Department of Neurosurgery, Addenbrookes Hospital, University of Cambridge, Cambridge, United Kingdom.
J Neurotrauma. 2012 May 1;29(7):1354-63. doi: 10.1089/neu.2011.2018. Epub 2011 Nov 4.
The Monro-Kellie doctrine describes the principle of homeostatic intracerebral volume regulation, which stipulates that the total volume of the parenchyma, cerebrospinal fluid, and blood remains constant. Hypothetically, a slow shift (e.g., brain edema development) in the irregular vasomotion-driven exchanges of these compartmental volumes may lead to increased intracranial hypertension. To evaluate this paradigm in a clinical setting and measure the processes involved in the regulation of systemic intracranial volume, we quantified cerebral blood flow velocity (CBFv) in the middle cerebral artery, arterial blood pressure (ABP), and intracranial pressure (ICP), in 238 brain-injured subjects. Relative changes in compartmental compliances C(a) (arterial) and C(i) (combined venous and CSF compartments) were mathematically estimated using these raw signals through time series analysis; C(a) and C(i) were used to compute an index of cerebral compliance (ICC) as a moving correlation coefficient between C(a) and C(i). Conceptually, a negative ICC would represent a functional Monro-Kellie doctrine by illustrating volumetric compensations between C(a) and C(i). Clinical observations show that Lundberg A-waves and arterial hypertension were associated with negative ICC, whereas in refractory intracranial hypertension, a positive ICC was observed. In subjects who died, ICC was significantly greater than in survivors (0.46 ± 0.027 versus 0.22 ± 0.017; p<0.01) over the first 5 days of intensive care. The mortality rate is 5% when ICC is less than 0, and 43% when above 0.7. ICC above 0.7 was associated with terminally elevated ICP (chi-square p=0.026). We propose that the Monro-Kellie doctrine can be monitored in real time to illustrate the state of intracranial volume regulation.

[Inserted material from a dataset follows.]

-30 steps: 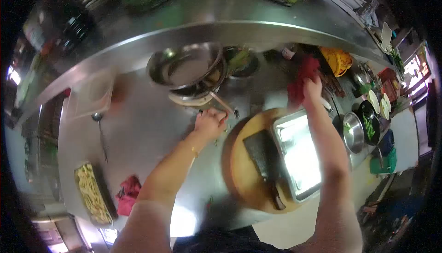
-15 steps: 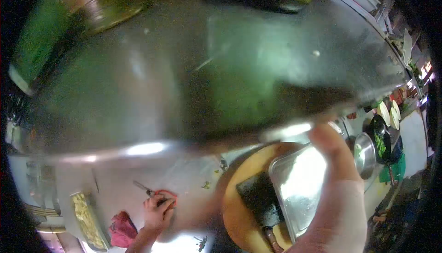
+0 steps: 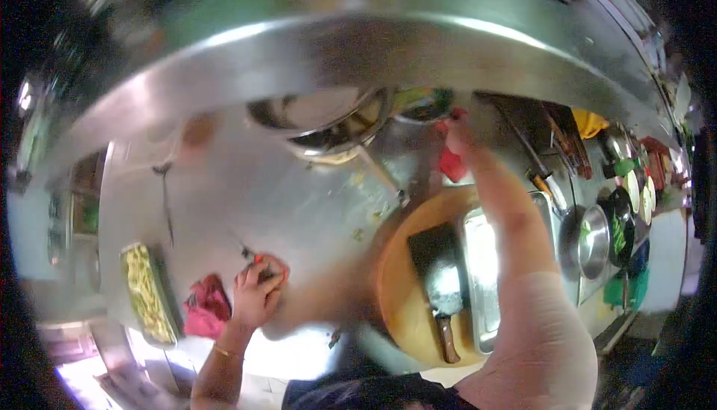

Monro-Kellie 学说描述了脑内容量调节的内稳态原则,即实质、脑脊液和血液的总体积保持恒定。理论上,这些分隔体积的不规则血管舒缩驱动交换的缓慢转移(例如脑肿胀发展)可能导致颅内压升高。为了在临床环境中评估这一模式,并测量与系统性颅内容量调节相关的过程,我们对 238 名脑损伤患者的大脑中动脉血流速度(CBFv)、动脉血压(ABP)和颅内压(ICP)进行了量化。通过时间序列分析,从这些原始信号中数学估计了分隔顺应性 C(a)(动脉)和 C(i)(静脉和 CSF 分隔的组合)的相对变化;使用 C(a)和 C(i)计算了脑顺应性指数(ICC),作为 C(a)和 C(i)之间的移动相关系数。从概念上讲,负 ICC 将代表功能性 Monro-Kellie 学说,表明 C(a)和 C(i)之间的容积补偿。临床观察表明,Lundberg A 波和动脉高血压与负 ICC 相关,而在难治性颅内高压中,观察到正 ICC。在 ICU 前 5 天,死亡患者的 ICC 明显高于存活患者(0.46±0.027 与 0.22±0.017;p<0.01)。当 ICC 小于 0 时,死亡率为 5%,当 ICC 大于 0.7 时,死亡率为 43%。ICC 大于 0.7 与终末期颅内压升高相关(卡方检验,p=0.026)。我们提出,Monro-Kellie 学说可以实时监测,以说明颅内容量调节的状态。